(Beginning of Supplied data)

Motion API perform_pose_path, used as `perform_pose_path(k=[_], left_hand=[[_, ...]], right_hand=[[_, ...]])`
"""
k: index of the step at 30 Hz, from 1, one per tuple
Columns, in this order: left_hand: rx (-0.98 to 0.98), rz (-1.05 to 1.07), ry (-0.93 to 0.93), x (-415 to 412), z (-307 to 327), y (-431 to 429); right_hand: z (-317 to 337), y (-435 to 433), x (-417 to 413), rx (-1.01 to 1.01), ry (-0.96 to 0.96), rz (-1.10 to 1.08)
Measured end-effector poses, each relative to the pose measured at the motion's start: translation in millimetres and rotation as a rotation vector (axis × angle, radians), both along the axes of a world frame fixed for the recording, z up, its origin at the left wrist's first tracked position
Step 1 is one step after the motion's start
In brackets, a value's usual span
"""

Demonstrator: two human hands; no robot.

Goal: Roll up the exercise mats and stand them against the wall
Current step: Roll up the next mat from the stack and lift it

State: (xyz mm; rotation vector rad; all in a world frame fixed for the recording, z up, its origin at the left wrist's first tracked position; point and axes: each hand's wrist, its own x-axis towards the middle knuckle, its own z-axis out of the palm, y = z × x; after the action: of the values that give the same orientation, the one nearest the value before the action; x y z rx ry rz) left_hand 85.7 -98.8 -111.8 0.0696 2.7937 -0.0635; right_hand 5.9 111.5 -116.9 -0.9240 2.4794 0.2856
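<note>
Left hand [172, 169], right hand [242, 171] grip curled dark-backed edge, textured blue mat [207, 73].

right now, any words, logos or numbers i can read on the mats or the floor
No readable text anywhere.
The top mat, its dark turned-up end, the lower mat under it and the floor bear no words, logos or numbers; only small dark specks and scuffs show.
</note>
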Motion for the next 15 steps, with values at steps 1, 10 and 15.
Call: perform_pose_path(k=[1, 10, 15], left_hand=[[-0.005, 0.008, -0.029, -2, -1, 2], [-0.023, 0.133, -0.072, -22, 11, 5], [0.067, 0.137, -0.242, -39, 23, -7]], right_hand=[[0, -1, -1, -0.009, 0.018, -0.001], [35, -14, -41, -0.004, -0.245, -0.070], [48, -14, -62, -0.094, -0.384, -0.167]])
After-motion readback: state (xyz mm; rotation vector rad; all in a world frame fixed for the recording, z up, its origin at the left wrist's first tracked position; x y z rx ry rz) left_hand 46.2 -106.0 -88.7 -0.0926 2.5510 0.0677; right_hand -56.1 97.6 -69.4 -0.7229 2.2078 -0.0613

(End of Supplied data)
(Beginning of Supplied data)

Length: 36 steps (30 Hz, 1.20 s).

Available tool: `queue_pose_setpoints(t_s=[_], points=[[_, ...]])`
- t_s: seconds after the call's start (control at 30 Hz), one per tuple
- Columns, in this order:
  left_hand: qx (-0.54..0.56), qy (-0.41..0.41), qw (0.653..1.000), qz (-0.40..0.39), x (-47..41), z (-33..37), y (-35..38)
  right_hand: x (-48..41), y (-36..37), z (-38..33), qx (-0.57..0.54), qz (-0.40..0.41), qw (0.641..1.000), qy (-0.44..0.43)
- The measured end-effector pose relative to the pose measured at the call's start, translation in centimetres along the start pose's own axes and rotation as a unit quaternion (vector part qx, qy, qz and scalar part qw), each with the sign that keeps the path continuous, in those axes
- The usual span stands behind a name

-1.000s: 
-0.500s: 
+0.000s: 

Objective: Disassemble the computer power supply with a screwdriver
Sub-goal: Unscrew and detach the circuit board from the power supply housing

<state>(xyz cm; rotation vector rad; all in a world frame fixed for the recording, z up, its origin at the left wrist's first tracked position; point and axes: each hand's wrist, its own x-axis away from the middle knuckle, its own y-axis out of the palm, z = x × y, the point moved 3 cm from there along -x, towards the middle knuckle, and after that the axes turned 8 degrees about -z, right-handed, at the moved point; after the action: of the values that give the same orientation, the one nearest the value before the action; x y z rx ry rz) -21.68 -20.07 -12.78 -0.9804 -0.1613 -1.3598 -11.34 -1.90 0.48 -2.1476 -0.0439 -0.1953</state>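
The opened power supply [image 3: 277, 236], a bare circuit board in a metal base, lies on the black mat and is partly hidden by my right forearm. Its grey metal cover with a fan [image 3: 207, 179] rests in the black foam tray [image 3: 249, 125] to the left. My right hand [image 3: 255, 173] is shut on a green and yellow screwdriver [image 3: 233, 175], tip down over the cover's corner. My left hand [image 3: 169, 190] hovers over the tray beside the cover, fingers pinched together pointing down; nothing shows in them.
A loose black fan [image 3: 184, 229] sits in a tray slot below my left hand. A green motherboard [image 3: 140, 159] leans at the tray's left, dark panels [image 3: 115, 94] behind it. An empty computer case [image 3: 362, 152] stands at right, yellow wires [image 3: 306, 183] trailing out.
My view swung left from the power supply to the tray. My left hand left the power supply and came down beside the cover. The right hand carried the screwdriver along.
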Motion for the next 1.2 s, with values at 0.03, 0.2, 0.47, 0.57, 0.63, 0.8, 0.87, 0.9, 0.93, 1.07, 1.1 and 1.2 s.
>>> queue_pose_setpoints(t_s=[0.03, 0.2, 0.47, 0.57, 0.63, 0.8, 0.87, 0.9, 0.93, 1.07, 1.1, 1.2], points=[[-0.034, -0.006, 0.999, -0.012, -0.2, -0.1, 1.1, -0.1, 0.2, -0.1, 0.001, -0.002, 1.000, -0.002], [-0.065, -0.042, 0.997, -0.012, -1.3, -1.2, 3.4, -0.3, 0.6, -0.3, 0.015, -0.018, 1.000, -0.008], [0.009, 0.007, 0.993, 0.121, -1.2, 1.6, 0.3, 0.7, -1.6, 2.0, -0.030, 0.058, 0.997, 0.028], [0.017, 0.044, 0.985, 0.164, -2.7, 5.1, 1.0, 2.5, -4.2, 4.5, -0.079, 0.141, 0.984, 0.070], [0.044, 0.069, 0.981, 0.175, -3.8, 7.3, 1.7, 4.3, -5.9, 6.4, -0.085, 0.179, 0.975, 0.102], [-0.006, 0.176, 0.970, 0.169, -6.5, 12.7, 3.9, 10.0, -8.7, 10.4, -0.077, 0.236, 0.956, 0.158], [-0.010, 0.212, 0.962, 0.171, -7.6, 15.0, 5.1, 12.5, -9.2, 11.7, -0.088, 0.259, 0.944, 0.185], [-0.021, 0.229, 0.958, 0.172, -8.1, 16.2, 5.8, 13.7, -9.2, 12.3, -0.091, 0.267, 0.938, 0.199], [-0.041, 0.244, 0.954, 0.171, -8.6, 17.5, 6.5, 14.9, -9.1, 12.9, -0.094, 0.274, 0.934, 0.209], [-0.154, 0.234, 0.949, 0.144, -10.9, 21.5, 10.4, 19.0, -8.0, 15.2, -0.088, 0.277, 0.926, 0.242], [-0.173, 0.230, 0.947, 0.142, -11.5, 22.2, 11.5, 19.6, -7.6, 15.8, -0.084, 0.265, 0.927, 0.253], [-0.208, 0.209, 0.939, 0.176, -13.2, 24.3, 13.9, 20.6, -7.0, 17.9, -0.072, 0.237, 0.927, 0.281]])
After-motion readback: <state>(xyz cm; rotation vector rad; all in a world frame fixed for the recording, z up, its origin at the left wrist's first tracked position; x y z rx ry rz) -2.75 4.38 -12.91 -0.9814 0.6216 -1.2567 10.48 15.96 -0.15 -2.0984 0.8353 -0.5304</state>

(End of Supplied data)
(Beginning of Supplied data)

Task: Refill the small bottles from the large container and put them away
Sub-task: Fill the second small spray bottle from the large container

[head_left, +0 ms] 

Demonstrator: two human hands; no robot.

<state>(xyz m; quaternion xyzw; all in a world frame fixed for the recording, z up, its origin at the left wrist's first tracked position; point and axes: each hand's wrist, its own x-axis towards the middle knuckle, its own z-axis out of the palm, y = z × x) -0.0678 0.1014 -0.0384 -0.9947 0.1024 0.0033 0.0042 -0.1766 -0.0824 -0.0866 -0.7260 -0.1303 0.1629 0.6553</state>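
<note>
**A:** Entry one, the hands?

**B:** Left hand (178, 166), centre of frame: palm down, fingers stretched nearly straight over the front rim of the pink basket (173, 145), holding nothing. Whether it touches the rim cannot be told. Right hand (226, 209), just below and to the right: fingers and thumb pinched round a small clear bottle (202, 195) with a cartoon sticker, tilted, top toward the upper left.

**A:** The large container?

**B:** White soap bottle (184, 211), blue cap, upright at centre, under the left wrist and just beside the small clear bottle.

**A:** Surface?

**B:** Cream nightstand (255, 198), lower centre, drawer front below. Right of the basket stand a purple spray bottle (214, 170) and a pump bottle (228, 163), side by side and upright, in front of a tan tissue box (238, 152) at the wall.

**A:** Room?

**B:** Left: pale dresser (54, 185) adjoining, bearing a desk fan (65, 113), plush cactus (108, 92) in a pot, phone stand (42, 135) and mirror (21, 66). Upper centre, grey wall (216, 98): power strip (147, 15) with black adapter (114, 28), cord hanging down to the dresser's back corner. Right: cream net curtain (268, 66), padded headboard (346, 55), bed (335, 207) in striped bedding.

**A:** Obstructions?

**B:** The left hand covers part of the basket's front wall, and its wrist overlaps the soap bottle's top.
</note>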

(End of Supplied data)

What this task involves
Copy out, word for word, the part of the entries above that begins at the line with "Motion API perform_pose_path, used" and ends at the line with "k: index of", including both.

Output of the exercise
Motion API perform_pose_path, used as `perform_pose_path(k=[_], left_hand=[[_, ...]], right_hand=[[_, ...]])`
"""
k: index of the step at 30 Hz, from 1, one per tuple

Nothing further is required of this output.